OSCON - Day 3

Day 3 is now in the books. I tried to go to as many sessions as I could and avoid booth duty. I’m just not much of a fan of the show floor. It’s too loud to talk and people really only want your free swag.

The keynote was just ok. I found Tim O’Reilly very boring. He kept talking about Web 2.0 which I’m guessing is his phrase. He gave a bunch of stats on the sales of books as a measure of language popularity. I’m sure that this is a metric of some value but book sales alone don’t necessarily tell the whole story. Python and ruby sales were up, perl sales down. O’Reilly must have a job board now as well as he talked about requested skills. SQL, Java, and C++ were the top three. It just reinforces my belief that the data is absolutely the most important thing.

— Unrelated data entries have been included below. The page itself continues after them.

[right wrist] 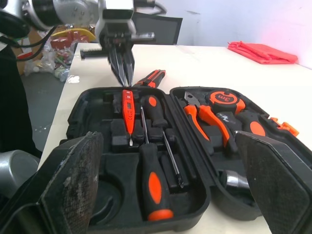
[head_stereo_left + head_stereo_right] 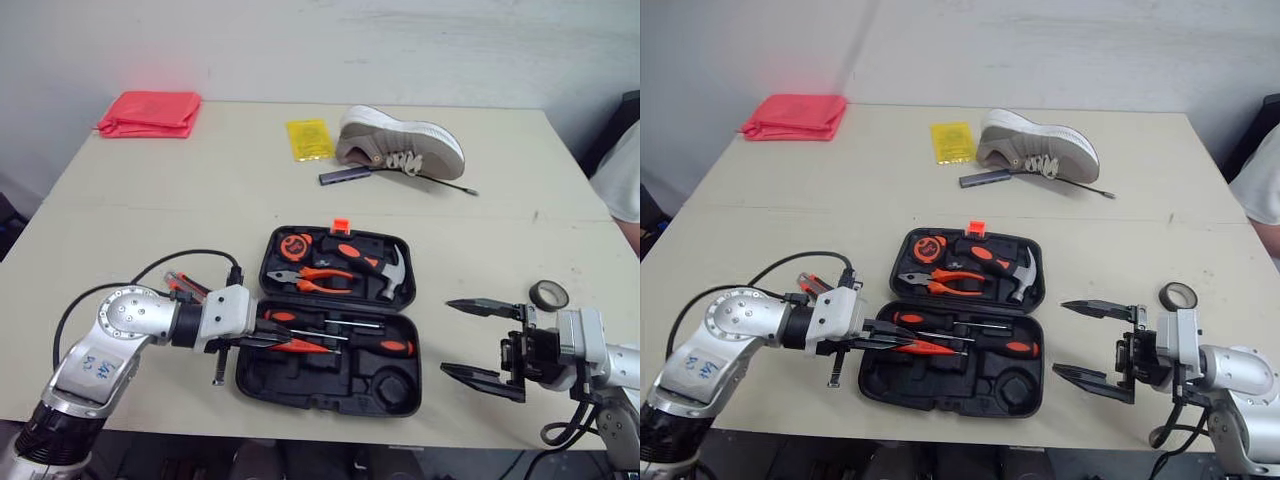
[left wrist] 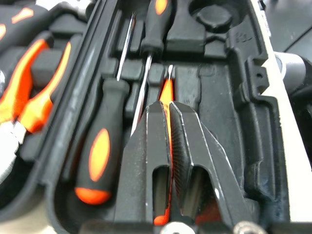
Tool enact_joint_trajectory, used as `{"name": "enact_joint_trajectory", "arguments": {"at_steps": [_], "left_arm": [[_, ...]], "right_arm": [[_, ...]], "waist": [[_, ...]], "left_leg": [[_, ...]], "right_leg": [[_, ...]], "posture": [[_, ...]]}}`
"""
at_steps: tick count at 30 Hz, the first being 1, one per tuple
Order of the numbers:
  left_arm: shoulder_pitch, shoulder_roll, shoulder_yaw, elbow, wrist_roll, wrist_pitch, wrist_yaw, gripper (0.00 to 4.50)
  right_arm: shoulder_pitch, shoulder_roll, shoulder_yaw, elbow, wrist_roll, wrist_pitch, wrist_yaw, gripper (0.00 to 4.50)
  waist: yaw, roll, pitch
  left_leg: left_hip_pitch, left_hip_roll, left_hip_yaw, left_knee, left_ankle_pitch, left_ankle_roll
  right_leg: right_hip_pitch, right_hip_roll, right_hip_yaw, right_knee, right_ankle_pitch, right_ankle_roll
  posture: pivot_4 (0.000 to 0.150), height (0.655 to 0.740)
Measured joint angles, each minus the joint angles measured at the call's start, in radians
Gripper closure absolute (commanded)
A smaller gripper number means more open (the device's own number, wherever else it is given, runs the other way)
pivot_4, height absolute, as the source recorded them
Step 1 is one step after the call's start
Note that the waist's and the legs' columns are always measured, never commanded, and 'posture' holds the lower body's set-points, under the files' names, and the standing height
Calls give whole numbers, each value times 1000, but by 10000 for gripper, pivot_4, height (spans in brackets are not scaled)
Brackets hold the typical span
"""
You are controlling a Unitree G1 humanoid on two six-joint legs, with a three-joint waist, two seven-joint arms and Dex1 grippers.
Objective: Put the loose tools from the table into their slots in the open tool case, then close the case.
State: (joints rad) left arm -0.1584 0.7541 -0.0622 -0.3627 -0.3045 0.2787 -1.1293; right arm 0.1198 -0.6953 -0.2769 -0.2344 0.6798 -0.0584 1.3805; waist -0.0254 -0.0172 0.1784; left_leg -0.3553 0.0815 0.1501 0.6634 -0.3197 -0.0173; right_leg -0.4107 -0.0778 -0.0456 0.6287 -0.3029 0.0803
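Note:
The black tool case [image 2: 330, 385] lies open in the middle of the table. Its far half holds a tape measure [image 2: 295, 245], orange-handled pliers [image 2: 312, 278] and a hammer [image 2: 375, 266]. Two black-and-orange screwdrivers [image 2: 385, 345] lie in the near half. My left gripper [image 2: 292, 344] reaches over that half from the left, shut on a thin orange tester screwdriver [image 1: 127, 106] that lies along a slot. A loose orange-and-black tool [image 2: 184, 286] rests on the table behind my left wrist. My right gripper [image 2: 446, 336] stands open to the right of the case, holding nothing.
A roll of black tape [image 2: 548, 294] sits by my right wrist. At the back lie a grey shoe [image 2: 400, 142], a yellow packet [image 2: 310, 139], a dark bar [image 2: 345, 175] and a red cloth [image 2: 150, 112]. A person's white sleeve [image 2: 625, 170] shows at the right edge.

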Motion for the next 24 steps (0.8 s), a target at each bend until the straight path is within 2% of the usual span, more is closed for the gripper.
{"name": "enact_joint_trajectory", "arguments": {"at_steps": [10,17,20,24], "left_arm": [[-18,-46,-107,100,101,-86,52,44218],[-37,-24,-147,71,105,21,71,44218],[-32,-9,-152,56,107,22,80,44218],[22,-35,-94,67,85,-74,93,44218]], "right_arm": [[-20,0,7,0,-14,15,-17,0],[-18,0,7,-31,-16,29,-50,0],[-16,0,4,-33,-20,32,-59,0],[7,-1,-44,-27,-21,17,-65,0]], "waist": [[-1,1,-1],[-1,4,-4],[-3,5,-5],[-2,5,-5]], "left_leg": [[1,0,0,0,0,0],[2,0,0,0,-1,1],[2,0,0,-1,-1,1],[2,0,0,-1,-1,1]], "right_leg": [[1,0,0,0,0,0],[2,0,0,0,0,0],[2,0,0,0,0,0],[1,-1,0,0,0,0]], "posture": [[1500,7400],[1500,7400],[1500,7400],[1500,7400]]}}
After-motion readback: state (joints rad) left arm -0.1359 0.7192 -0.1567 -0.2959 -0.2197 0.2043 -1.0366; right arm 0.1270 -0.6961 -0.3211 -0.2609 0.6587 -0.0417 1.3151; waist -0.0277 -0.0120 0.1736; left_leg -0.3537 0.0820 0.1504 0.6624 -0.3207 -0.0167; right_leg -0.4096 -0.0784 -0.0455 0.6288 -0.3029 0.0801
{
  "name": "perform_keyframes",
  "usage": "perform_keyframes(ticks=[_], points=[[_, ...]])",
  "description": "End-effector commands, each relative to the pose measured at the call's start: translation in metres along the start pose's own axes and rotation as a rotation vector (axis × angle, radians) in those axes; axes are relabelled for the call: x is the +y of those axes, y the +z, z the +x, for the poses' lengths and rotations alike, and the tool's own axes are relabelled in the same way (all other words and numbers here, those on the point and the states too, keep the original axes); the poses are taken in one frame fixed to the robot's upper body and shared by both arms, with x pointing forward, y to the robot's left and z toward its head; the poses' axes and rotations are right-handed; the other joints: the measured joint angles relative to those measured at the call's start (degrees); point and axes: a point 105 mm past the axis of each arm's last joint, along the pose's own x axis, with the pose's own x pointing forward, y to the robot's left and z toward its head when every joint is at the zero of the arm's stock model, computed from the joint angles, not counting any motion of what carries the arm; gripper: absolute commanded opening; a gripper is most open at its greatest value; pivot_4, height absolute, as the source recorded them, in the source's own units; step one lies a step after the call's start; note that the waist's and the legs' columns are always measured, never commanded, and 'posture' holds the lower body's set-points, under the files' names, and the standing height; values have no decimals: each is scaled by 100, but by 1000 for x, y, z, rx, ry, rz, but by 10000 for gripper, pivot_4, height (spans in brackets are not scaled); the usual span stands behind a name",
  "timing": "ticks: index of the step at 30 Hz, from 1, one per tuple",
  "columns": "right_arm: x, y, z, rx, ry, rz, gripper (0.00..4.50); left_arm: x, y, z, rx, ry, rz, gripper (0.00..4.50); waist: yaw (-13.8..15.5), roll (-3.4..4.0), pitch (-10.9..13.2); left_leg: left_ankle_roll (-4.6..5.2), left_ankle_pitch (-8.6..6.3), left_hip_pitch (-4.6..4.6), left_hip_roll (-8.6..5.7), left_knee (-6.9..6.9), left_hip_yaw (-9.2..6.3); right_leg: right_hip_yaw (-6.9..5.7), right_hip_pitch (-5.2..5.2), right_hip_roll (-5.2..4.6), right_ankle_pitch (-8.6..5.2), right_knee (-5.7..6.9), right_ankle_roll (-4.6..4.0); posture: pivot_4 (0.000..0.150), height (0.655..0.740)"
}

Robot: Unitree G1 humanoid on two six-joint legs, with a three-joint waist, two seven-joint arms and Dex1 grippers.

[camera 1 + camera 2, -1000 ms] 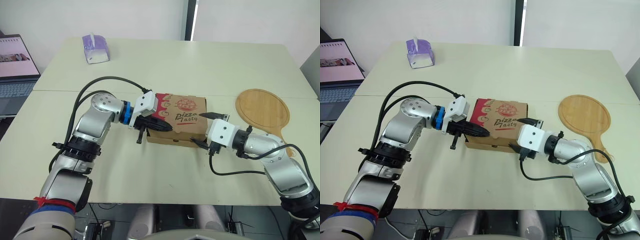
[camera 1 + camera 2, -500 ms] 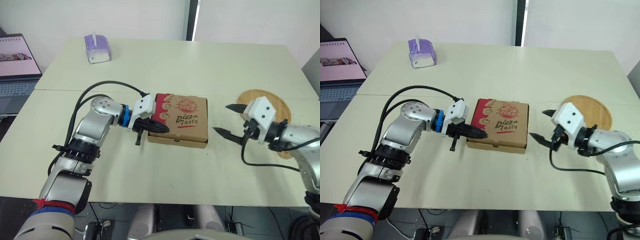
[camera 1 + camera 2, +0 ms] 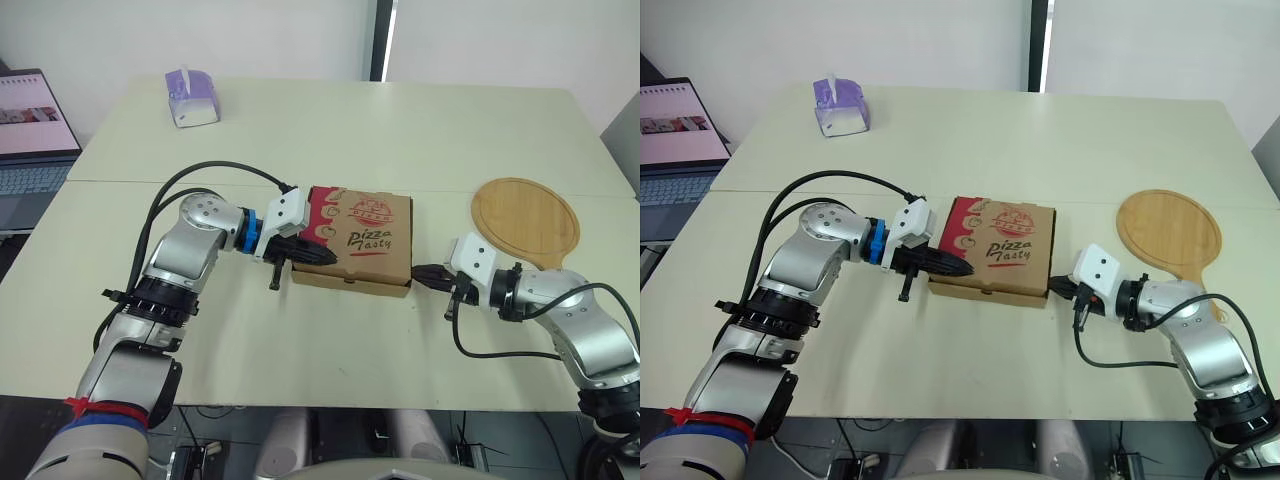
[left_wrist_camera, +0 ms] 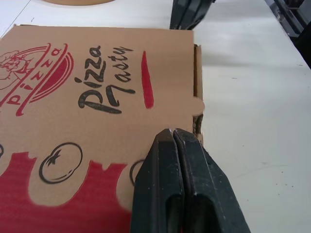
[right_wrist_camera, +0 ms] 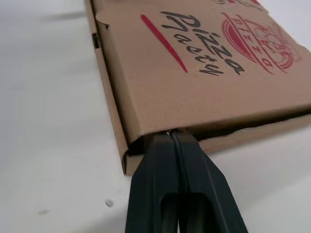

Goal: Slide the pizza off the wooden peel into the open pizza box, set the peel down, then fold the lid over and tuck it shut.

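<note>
On the table (image 3: 300, 130), the pizza box (image 3: 365, 225) sits with its lid (image 4: 97, 58) folded down and the wooden peel (image 3: 525, 220) at its three o'clock. The left gripper (image 4: 173, 133), fingers pressed together, pins the lid from nine o'clock. The right gripper (image 5: 169, 136), likewise closed, should nudge the four-o'clock edge in level and gently.

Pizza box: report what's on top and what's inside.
The left gripper, shut, rests on the lid of the pizza box; the right gripper, shut, meets its side edge. The closed lid hides whatever is inside.
</note>
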Motion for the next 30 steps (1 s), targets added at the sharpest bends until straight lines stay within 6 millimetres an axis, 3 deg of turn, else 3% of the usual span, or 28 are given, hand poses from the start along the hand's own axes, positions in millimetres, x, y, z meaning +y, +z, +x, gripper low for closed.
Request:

Kim Polese presented what was really just a marketing session on SpikeSource. Andrew Morton talked about the Linux kernel. He at least acknowledged that Linux desktop isn’t really happening. He also took a pretty hard dig on OpenSolaris. Jeremy Zawodny from Yahoo talked about how they used open source. It was pretty much the expected laundry list of projects. It wasn’t clear to me if they are still strongly committed to FreeBSD or if they are looking to go to Linux. I got the sense that new servers are all Linux.

The best speaker at the keynote was Jonathan Schwartz. Schwartz got hammered on if Java will be open sourced. He danced around it a bit but gave forking as one reason to keep it closed. Sure, that’s a possibility but that just means the pressure would be on the “official” Sun project to do the best job. And he also said Sun engineers would likely be contributors to Harmony. Feels like they are playing both sides. He also of course talked about OpenSolaris. He talked tough telling Linux to forget the religion now that Solaris is open source and fight it out on technical merits. But is it really just too little too late?

I spent the rest of the day attending sessions. I went to a session by Theo Schlossnagle of OmniTI on Oracle to MySQL replication. The approach they used was pretty similar to the methods we used in SQL Server for Oracle replication. Their approach was simpler and didn’t maintain transactional consistency on the replicas. He claimed this was never really a problem but I find it hard to believe.

I also attended the state of the Linux kernel session. Let’s just say that it is absolutely amazing that Linux even works. The kernel dev model seems so chaotic to me. I guess it works for those guys but I have to say I prefer the FreeBSD model better.